誰かが、日本人は海外ほどカウンセリングが普及していない分、占いに行くんだと言っていた。
これは何となく納得のいく話だ。占いを頼るときというのは、弱っていたり悩んでいてどうしたらいいのかわからない時が多いだろう。
例えばカウンセリングがもっと身近で、すぐに話を聞いてもらったり自己分析を助けてもらえる場所があり、次にとるべき正しい行動に導いてくれる存在が他の選択肢としてあれば、果たして日本人は今ほど占いを見たり聞いたりするだろうか。
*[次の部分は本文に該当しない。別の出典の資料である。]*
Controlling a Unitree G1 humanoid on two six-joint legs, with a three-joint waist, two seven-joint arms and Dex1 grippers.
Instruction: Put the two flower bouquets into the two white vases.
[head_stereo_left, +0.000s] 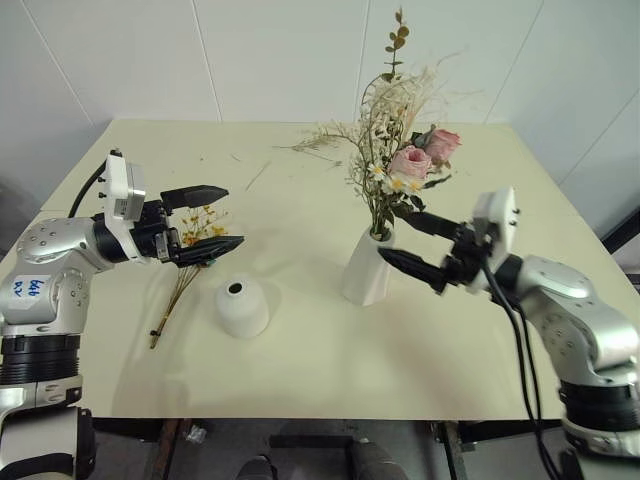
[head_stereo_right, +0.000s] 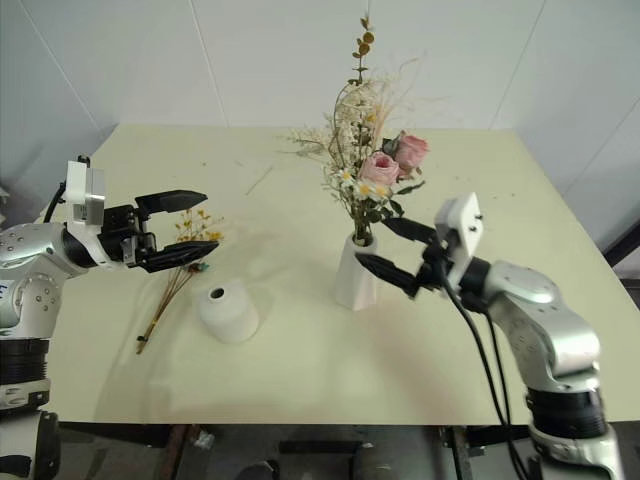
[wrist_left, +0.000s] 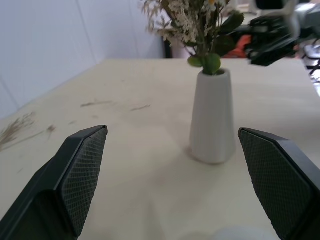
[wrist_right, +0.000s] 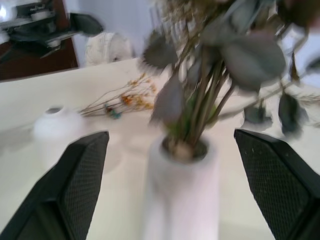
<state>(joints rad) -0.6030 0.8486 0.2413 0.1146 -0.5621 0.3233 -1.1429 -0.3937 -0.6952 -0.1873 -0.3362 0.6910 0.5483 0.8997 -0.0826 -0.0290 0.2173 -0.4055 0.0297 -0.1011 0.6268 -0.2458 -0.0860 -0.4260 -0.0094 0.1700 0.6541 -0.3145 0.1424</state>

私は否と答えるし、今よりスピリチュアルな側面が減り、娯楽性が強くなると思う。
別の人の意見や、自分以外の思考の介入が欲しい時が、人にはある。
何かに介入され、何でもいいから現状を打破する突破口が欲しくて占いを見たりもするだろう。
肉体的にも精神的にも、何かしらで行き詰まり、行動が制限されてしまうと人は行動できない分ぐるぐると思考を増やしていき、濃縮された自分だけの思想の中でしだいに溺れていく。
だから「よりどころ」に思えるものは多い方がいいし、信じられるものもきっと多い方が生きやすい。
そんな気持ちで、私はこれからもしいたけ占いを読むし、祖父母に手を合わせ、この年末も神社仏閣を参拝し、おみくじを引くだろう。時折、余裕を失ってそれらを否定しながら、それでも頼れる時には頼って生きていく。
まこと勝手だが、適切な距離感を探りながら、心のよりどころをたくさん置いておきたいと思うのだ。